For Mr. Meredith is one of the worst and least attractive of great writers as well as one of the best and most fascinating. He is a sun that has broken out into innumerable spots. The better half of his genius is always suffering eclipse from the worse half. He writes with the pen of a great artist in his left hand and the razor of a spiritual suicide
in his right. He is the master and the victim of a monstrous cleverness which is neither to hold nor to bind, and will not permit him to do things as an honest, simple person of genius would. As Shakespeare, in Johnson’s phrase, lost the world for a quibble and was content to lose it, so does Mr. Meredith discrown himself of the sovereignty of contemporary romance to put on the cap and bells of the professional wit. He is not content to be plain Jupiter: his lightnings are less to him than his fireworks; and his pages so teem with fine sayings and magniloquent epigrams and gorgeous images and fantastic locutions that the mind would welcome dulness as a bright relief. He is tediously amusing; he is brilliant to the point of being obscure; his helpfulness is so extravagant as to worry and confound. That is the secret of his unpopularity. His stories are not often good stories and are seldom well told; his ingenuity and intelligence are always misleading him into treating mere episodes as solemnly and elaborately as main incidents; he is ever ready to discuss, to ramble, to theorise, to dogmatise, to indulge in a little irony or a little reflection or a little artistic misdemeanour of some sort. But other novelists have done these things before him, and have been none the less popular, and are actually none the less readable. None, however, has pushed the foppery of style and intellect to such a point as Mr. Meredith. Not infrequently he writes page after page
of English as ripe and sound and unaffected as heart could wish; and you can but impute to wantonness and recklessness the splendid impertinences that intrude elsewhere. To read him at the rate of two or three chapters a day is to have a sincere and hearty admiration for him and a devout anxiety to forget his defects and make much of his merits. But they are few who can take a novel on such terms as these, and to read your Meredith straight off is to have an indigestion of epigram, and to be incapable of distinguishing good from bad: the author of the parting between Richard and Lucy Feverel—a high-water mark of novelistic passion and emotion—from the creator of Mr. Raikes and Dr. Shrapnel, which are two of the most flagrant unrealities ever perpetrated in the name of fiction by an artist of genius.
Another Way.
On the whole, I think, he does not often say anything not worth hearing. He is too wise for that; and, besides, he is strenuously in earnest about his work. He has a noble sense of the dignity of art and the responsibilities of the artist; he will set down nothing that is to his mind unworthy to be recorded; his treatment of his material is distinguished by the presence of an intellectual passion
(as it were) that makes whatever he does considerable and deserving of attention and respect.
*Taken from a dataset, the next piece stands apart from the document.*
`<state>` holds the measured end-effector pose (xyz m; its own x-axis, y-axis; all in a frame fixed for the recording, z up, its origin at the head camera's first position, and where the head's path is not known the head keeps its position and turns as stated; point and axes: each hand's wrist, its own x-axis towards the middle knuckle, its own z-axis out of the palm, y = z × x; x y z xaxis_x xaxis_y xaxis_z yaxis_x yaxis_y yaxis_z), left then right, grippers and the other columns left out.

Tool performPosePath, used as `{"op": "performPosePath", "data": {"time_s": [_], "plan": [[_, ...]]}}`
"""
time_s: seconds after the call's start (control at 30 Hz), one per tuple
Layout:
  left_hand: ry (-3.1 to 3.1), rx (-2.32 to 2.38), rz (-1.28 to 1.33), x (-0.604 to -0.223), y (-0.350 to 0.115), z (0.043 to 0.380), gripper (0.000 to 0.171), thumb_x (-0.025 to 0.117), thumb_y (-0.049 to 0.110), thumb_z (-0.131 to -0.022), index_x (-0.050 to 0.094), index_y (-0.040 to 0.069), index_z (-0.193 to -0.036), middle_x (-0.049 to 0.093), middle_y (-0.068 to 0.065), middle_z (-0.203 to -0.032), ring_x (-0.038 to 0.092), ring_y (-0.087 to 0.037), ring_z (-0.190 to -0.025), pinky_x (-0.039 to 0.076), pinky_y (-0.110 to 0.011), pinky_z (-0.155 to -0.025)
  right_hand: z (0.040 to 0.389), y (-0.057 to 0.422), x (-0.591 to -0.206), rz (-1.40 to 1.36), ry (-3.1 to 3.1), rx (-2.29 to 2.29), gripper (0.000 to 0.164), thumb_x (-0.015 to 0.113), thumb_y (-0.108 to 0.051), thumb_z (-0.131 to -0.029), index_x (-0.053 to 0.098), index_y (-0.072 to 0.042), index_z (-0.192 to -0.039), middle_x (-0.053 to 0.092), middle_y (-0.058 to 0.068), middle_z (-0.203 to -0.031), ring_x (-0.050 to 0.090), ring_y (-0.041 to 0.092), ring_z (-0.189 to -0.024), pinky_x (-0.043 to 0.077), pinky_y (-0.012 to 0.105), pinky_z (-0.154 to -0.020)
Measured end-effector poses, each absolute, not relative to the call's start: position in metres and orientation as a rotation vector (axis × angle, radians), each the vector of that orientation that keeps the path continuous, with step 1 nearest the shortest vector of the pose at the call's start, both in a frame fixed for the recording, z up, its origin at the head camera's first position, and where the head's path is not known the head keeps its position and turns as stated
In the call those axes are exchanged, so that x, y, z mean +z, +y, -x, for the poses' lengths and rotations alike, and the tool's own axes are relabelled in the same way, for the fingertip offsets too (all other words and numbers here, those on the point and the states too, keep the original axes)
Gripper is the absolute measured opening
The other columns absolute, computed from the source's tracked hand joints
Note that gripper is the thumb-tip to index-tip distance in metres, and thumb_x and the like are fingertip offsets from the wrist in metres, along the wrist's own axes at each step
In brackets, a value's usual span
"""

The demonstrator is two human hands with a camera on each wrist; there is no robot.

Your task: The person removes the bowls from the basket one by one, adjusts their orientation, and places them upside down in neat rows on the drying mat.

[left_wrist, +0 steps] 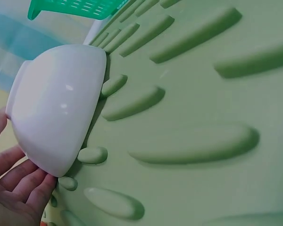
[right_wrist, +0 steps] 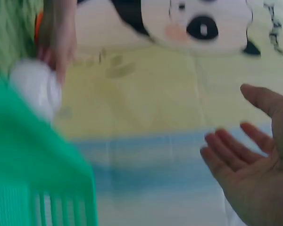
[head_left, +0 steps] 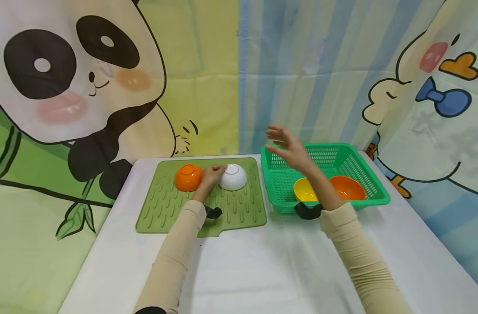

But unhappily the will is not seldom unequal to the deed: the achievement is often leagues in rear of the inspiration; the attempt at completeness is too laboured and too manifest—the feat is done but by a painful and ungraceful process. There is genius, but there is not felicity: that, one is inclined to say, is the distinguishing note of Mr. Meredith’s work, in prose and verse alike. There are magnificent exceptions, of course, but they prove the rule and, broken though it be, there is no gainsaying its existence. To be concentrated in form, to be suggestive in material, to say nothing that is not of permanent value, and only to say it in such terms as are charged to the fullest with significance—this would seem to be the aim and end of Mr. Meredith’s ambition. Of simplicity in his own person he appears incapable. The texture of his expression must be stiff with allusion, or he deems it ill spun; there must be something of antic in his speech, or he cannot believe he is addressing himself to the Immortals; he has praised with perfect understanding the lucidity, the elegance, the ease, of Molière, and yet his aim in art (it would appear) is to be Molière’s antipodes, and to vanquish by congestion, clottedness, an anxious and determined dandyism of form and style. There is something bourgeois in his intolerance of the commonplace, something fanatical
in the intemperance of his regard for artifice. ‘Le dandy,’ says Baudelaire, ‘doit aspirer à être sublime sans interruption. Il doit vivre et dormir devant un miroir.’ That, you are tempted to believe, is Mr. Meredith’s theory of expression. ‘Ce qu’il y a dans le mauvais goût,’ is elsewhere the opinion of the same unamiable artist in paradox, ‘c’est le plaisir aristocratique de déplaire.’ Is that, you ask yourself, the reason why Mr. Meredith is so contemptuous of the general public?—why he will stoop to no sort of concession nor permit himself a mite of patience with the herd whose intellect is content with such poor fodder as Scott and Dickens and Dumas? Be it as it may, the effect is the same. Our author is bent upon being ‘uninterruptedly sublime’; and we must take him as he wills and as we find him. He loses of course; and we suffer. But none the less do we cherish his society, and none the less are we interested in his processes, and enchanted (when we are clever enough) by his results. He lacks felicity, I have said; but he has charm as well as power, and, once his rule is accepted, there is no way to shake him off. The position is that of the antique tyrant in a commonwealth once republican and free. You resent the domination, but you enjoy it too, and with or against your will you admire the author of your slavery.